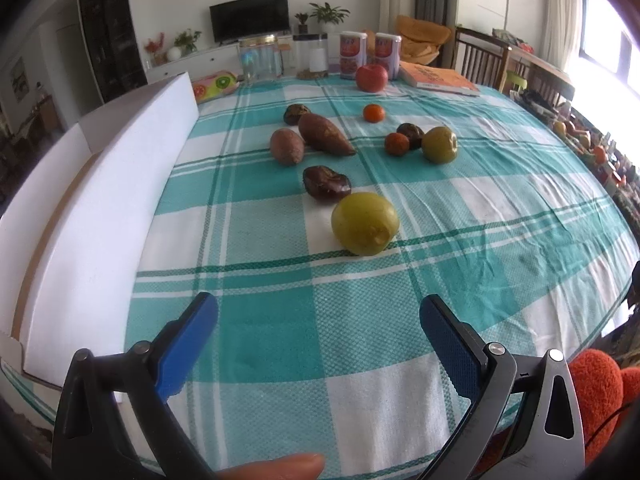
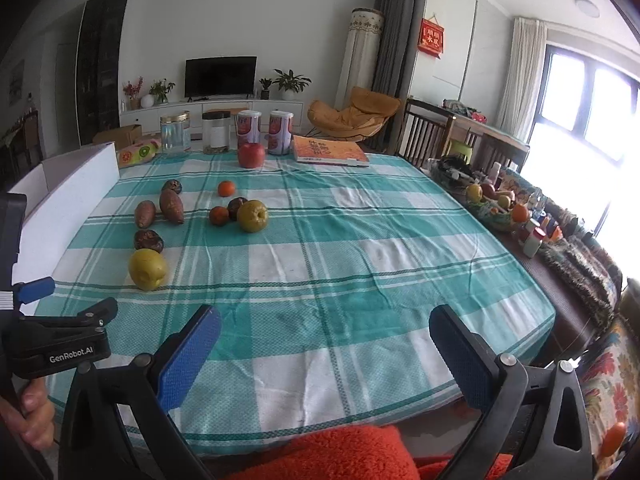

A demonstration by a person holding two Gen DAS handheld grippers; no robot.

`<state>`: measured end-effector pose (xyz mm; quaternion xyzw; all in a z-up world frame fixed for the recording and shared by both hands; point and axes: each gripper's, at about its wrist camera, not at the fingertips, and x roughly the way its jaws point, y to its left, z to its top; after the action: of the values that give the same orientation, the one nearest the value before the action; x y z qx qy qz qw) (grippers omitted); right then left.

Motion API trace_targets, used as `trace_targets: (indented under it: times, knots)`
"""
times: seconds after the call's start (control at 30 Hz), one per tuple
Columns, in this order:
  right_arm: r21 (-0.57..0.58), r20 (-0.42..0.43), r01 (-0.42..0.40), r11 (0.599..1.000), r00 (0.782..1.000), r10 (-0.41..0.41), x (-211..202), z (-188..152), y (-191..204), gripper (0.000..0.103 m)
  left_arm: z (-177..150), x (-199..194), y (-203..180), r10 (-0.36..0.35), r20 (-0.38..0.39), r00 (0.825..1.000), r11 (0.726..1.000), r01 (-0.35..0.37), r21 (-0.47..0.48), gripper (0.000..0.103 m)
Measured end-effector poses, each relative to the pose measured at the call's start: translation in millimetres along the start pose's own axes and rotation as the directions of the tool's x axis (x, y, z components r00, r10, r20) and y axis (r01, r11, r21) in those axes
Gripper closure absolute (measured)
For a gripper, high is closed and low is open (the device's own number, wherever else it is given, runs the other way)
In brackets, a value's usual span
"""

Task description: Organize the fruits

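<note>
**Fruit scattered on the checked tabletop, both hand-held grippers wide open and empty**

A yellow-green pear (image 1: 365,223) lies nearest the left hand-held gripper (image 1: 318,312), with a dark wrinkled fruit (image 1: 326,182) just behind it. Further back two sweet potatoes (image 1: 323,134) lie side by side, almost touching, and another dark fruit (image 1: 296,113) sits just behind them. To their right a second green pear (image 1: 439,145) touches a cluster of a dark fruit (image 1: 411,133) and a small reddish fruit (image 1: 397,143). A small orange (image 1: 373,113) stands alone beyond, and a red apple (image 1: 372,77) sits near the far edge, in front of two printed canisters (image 1: 353,54) and beside an orange book (image 1: 438,77).

All of this rests on a teal-and-white checked tablecloth (image 1: 460,264). A white cardboard box (image 1: 100,216) stands along the left edge of the tabletop.

The left hand-held gripper hovers low over the near cloth, blue pads spread far apart, gripping nothing. The right hand-held gripper (image 2: 325,314) is likewise spread wide and empty, over the near edge.
</note>
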<state>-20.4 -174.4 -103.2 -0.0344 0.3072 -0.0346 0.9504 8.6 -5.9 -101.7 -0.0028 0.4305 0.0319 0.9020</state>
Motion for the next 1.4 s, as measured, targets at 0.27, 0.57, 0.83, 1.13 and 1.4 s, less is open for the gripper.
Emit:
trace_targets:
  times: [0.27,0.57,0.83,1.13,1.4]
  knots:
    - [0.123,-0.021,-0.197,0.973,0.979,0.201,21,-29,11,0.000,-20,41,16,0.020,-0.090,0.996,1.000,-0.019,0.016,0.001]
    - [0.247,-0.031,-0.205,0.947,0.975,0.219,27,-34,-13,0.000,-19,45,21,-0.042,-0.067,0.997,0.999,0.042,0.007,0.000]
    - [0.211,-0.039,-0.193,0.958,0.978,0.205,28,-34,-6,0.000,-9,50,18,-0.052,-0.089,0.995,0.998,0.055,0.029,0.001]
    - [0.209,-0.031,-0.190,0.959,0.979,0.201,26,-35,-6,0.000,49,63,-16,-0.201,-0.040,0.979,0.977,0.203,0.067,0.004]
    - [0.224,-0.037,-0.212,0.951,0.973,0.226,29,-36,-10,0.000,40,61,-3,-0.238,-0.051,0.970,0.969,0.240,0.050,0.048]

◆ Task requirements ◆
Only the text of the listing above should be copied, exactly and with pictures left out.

◆ Written response ◆
A demonstration by a person holding two Gen DAS handheld grippers; no robot.

`<state>`: measured end-effector pose (xyz mm; quaternion xyzw; all in a z-up world frame fixed for the recording and shared by both hands; point and axes: each gripper's, at about its wrist camera, not at the fingertips, and x roughly the way its jaws point, y to its left, z to its top; after the action: of the values that give the same orientation, the one nearest the value before the action; x y z qx qy qz qw) (grippers omitted); right then left.

Motion API trace_targets, used as `trace_targets: (indented under it: times, knots)`
"""
times: seconds after the call's start (control at 30 Hz), one per tuple
Columns, in this order:
  right_arm: r21 (-0.57..0.58), r20 (-0.42..0.43), r01 (-0.42..0.40), r11 (0.599..1.000), r00 (0.782..1.000), r10 (-0.41..0.41), x (-211..202), z (-188..152), y (-191..204), gripper (0.000..0.103 m)
  left_arm: z (-177..150), x (-199..194), y (-203..180), r10 (-0.36..0.35), r20 (-0.38..0.39), r00 (0.825..1.000), r11 (0.726..1.000), r01 (-0.35..0.37), r21 (-0.47..0.48), gripper (0.000..0.103 m)
Measured end-effector poses, each relative to the pose measured at the call's start: translation in millimetres along the start pose's own axes and rotation as the directions of the tool's x axis (x, y, z components r00, r10, r20) and y axis (r01, r11, r21) in those axes
Gripper closure absolute (measured)
For a gripper, high is closed and low is open (the device's own number, wherever else it is given, runs the other way)
In brackets, a value's usual span
"""

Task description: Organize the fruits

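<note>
**Fruit scattered on the checked tabletop, both hand-held grippers wide open and empty**

A yellow-green pear (image 1: 365,223) lies nearest the left hand-held gripper (image 1: 318,312), with a dark wrinkled fruit (image 1: 326,182) just behind it. Further back two sweet potatoes (image 1: 323,134) lie side by side, almost touching, and another dark fruit (image 1: 296,113) sits just behind them. To their right a second green pear (image 1: 439,145) touches a cluster of a dark fruit (image 1: 411,133) and a small reddish fruit (image 1: 397,143). A small orange (image 1: 373,113) stands alone beyond, and a red apple (image 1: 372,77) sits near the far edge, in front of two printed canisters (image 1: 353,54) and beside an orange book (image 1: 438,77).

All of this rests on a teal-and-white checked tablecloth (image 1: 460,264). A white cardboard box (image 1: 100,216) stands along the left edge of the tabletop.

The left hand-held gripper hovers low over the near cloth, blue pads spread far apart, gripping nothing. The right hand-held gripper (image 2: 325,314) is likewise spread wide and empty, over the near edge.
</note>
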<state>-20.4 -174.4 -103.2 -0.0344 0.3072 -0.0346 0.9504 8.6 -5.9 -101.7 -0.0028 0.4305 0.0319 0.9020</state>
Motion for the next 1.4 s, as measured, targets at 0.27, 0.57, 0.83, 1.13 and 1.4 s, less is open for the gripper.
Emit:
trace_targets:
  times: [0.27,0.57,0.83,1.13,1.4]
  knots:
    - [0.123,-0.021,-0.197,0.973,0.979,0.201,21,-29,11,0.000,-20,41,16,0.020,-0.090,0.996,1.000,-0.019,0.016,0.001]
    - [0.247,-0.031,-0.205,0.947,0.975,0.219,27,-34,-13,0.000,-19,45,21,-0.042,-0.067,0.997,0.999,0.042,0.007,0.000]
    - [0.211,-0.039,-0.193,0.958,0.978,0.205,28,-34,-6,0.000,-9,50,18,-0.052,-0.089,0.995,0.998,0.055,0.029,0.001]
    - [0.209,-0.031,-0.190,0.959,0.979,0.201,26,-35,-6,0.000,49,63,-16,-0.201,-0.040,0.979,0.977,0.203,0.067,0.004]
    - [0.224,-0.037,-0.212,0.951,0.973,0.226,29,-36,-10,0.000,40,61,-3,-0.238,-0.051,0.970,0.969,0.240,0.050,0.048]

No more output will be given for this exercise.